政府・与党は近く、追加の経済対策を盛り込んだ2020年度第3次補正予算案の編成に着手する。新型コロナウイルス感染拡大で景気の一段の冷え込みや雇用情勢の悪化が懸念されており、21年度当初予算案と併せて切れ目のない対策を打ち出す考えだ。規模について、与党内では10兆~15兆円との見方があるほか、30兆円に上る大胆な財政出動を求める声も出ている。
 菅義偉首相が10日にも3次補正の編成を指示し、12月の閣議決定を目指す。経済対策は、来年1月末までとなっている観光需要喚起策「Go To トラベル」キャンペーンの延長が柱の一つとなる見通し。従業員を解雇せず、休業手当を支払った企業を支援する雇用調整助成金の特例措置について、来年1月以降も継続するための経費を計上する方向だ。
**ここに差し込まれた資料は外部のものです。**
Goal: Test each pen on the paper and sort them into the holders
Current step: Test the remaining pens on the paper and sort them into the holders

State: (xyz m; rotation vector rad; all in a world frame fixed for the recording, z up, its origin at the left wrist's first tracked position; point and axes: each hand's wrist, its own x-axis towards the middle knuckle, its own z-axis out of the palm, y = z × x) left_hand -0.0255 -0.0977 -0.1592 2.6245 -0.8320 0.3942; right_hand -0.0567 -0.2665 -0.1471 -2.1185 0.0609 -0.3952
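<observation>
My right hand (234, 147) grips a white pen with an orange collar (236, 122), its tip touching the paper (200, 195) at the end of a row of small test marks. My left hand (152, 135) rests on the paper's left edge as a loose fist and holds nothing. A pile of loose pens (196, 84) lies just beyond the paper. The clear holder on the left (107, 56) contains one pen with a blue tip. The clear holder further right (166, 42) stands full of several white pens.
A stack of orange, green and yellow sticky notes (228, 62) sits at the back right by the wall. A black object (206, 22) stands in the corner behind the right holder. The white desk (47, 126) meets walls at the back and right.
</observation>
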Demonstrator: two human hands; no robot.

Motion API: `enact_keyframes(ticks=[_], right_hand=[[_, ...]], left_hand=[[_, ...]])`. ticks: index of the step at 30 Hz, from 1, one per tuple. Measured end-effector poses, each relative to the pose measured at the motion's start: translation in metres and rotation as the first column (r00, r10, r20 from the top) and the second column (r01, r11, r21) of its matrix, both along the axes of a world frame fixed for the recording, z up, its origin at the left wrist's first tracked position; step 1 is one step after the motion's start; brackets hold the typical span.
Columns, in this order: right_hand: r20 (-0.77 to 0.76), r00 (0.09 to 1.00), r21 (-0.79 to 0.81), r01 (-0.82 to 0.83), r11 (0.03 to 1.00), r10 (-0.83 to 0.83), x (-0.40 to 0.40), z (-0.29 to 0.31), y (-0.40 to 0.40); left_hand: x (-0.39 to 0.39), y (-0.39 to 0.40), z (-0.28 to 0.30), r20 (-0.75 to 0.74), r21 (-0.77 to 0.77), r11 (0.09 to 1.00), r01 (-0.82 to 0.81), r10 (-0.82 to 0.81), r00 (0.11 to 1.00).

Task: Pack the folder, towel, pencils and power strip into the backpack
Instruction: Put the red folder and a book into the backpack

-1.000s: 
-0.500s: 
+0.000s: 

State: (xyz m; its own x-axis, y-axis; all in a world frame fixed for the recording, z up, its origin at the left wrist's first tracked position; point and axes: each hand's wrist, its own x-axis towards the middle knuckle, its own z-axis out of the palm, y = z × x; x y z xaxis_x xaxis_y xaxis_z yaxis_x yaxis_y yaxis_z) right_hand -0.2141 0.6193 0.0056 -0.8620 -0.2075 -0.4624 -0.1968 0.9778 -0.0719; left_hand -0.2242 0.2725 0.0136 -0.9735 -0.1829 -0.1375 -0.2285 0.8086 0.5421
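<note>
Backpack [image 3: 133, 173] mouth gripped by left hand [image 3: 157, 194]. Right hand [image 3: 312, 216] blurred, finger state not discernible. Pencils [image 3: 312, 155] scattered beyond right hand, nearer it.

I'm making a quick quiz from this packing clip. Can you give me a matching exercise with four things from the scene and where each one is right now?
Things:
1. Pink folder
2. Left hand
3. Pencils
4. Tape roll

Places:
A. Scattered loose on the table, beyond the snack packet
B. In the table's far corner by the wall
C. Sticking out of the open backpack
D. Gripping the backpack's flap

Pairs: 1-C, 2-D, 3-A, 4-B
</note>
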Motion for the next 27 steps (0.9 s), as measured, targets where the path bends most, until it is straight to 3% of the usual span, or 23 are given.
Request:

 新型コロナのワクチン開発促進や、防災・減災対策の国土強靱(きょうじん)化などの経費計上も検討。菅首相が力を入れている官民のデジタル化の加速も盛り込む可能性がある。一方、国民に一律で現金を配る定額給付金の追加支給については、政府・与党内で慎重な意見が多い。
 20年度予算は、2次補正後で歳出が過去最大の160.3兆円に膨らんでおり、3次補正の編成で一段と拡大する。20年度の税収は、当初見込んでいた63.5兆円には届かない見通し。3次補正の財源は、コロナ関連で20年度に確保した予備費の残額7兆円強を活用するほか、国債を追加発行して賄う。